IF I rest in that knowledge, I can stop striving to be perfect, and instead, “fix my eyes on Jesus, the author and perfecter of our faith….so that we will not grow weary and lose heart.”(Hebrews 12: 2,3)

Since my visit to the antique shop, I have enjoyed the warmth of a crackling fire on a winter’s day. The polished wooden mantelpiece is smooth to my touch; it is not old or unique. But the words of a stranger, “I love the imperfection,” stirs my heart because it shows me how God “whose way is perfect” used even this to bring Himself praise.

Broken

It is nine days into the New Year and I’m just now packing Christmas decorations. Thirty-two years of Christmas past can’t be shoved thoughtlessly into a closet.  
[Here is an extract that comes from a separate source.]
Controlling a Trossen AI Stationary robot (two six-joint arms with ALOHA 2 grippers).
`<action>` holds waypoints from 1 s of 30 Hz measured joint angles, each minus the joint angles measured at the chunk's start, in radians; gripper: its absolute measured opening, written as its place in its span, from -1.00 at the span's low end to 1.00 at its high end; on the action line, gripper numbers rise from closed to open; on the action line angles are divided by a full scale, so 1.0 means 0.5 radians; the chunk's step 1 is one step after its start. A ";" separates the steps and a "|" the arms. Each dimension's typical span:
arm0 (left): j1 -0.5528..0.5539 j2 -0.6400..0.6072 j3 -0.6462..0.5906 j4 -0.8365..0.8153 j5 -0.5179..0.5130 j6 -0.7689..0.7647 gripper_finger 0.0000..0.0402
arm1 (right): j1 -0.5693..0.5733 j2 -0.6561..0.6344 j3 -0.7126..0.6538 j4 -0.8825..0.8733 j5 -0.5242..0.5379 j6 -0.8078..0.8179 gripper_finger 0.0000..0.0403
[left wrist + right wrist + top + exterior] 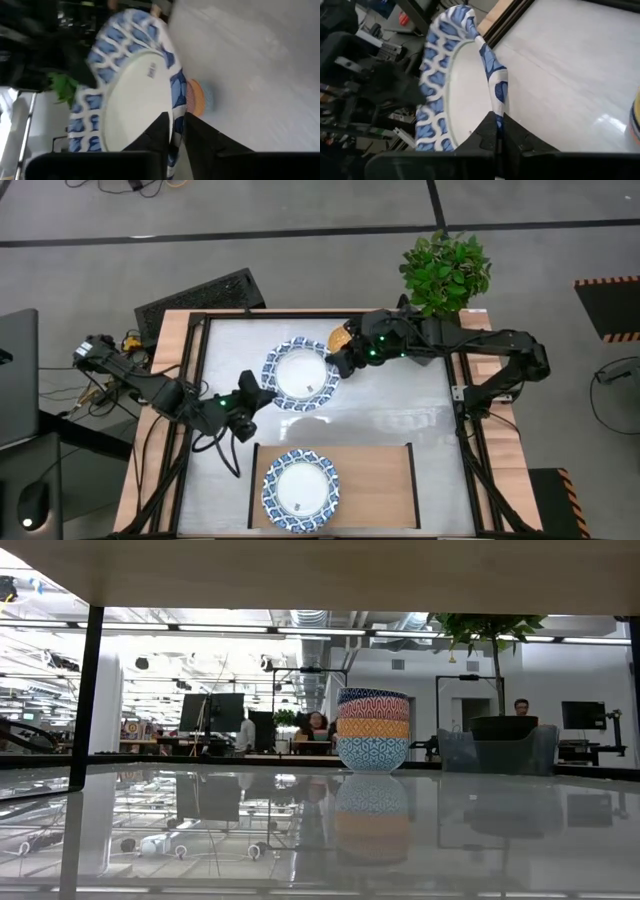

Round, colored ornaments go into boxes with individual slots that resemble egg cartons. Hand-made ornaments and souvenirs, that look ordinary to any stranger’s eyes, are swaddled in tissue paper and placed in protective plastic bins ….accompanied by family memories I revisit every year.

I also collect nativity sets that require special handling. My favorite one was purchased in 1981 B.C. (before children) when my husband and I first moved to California. The figurines are wide-eyed children, forever young, although there are signs of aging: Joseph’s broken staff, the angel’s missing halo, and the shepherd boy’s glue-filled cracks.

When the Shepherd fell off the mantle, years ago, I glued him back together like Humpty Dumpty with the exception of a hole that remains in the back of his head. Nobody notices. We have to get close to see the scars and know he’s BROKEN.

I’ve been broken more than once. Have you…………..

Ever felt brokenhearted over the death of a loved one, or by the betrayal of someone who “supposedly” loved you?

Ever been like King David who felt alone, “forgotten …like a broken vessel?” (Psalm 31:12)

Has chronic pain, anxiety, or depression given you a “broken spirit that dries the bones?”(Proverbs 17:22)

Nobody notices. We have to get close and personal to see the scars and know someone’s BROKEN.

Psalm 147:3 says “He heals the brokenhearted and binds up their wounds.” Sounds patronizing, but I know His Word is true. Three miscarriages in a row taught me to rely on the Lord to bind up my wounds from a broken spirit, and show me I could trust Him even in this.  

God restores broken lives, but brokenness is a good thing when it makes us aware of sin and leads us to repentance. “The sacrifices of God are a broken spirit; a broken and contrite heart, O God, you will not despise.” (Psalm 51:17)  

Before I wrap the Shepherd boy like a mummy and place him in a box, I put the tip of my index finger into the hole on his head.

Thoughts trigger. Wasn’t it Thomas who insisted on putting his finger into the holes on Jesus’ nail-scarred hands? The apostle refused to believe in the resurrected Christ unless he also put his hand into the hole on Jesus’ side (John 20:24-28). And when this proof came, Thomas cried out, “My Lord, and My God.”

Tears spill on my cheeks, “Lord, life is hard, forgive me when I doubt your love and goodness. Your ‘body was broken for me’ (1 Cor. 11:24and that is all the reason I need to bring you praise.

      With that happy thought, I wrap tissue paper around the broken Shepherd boy and place him in a box, to rest in the coming year next to Jesus.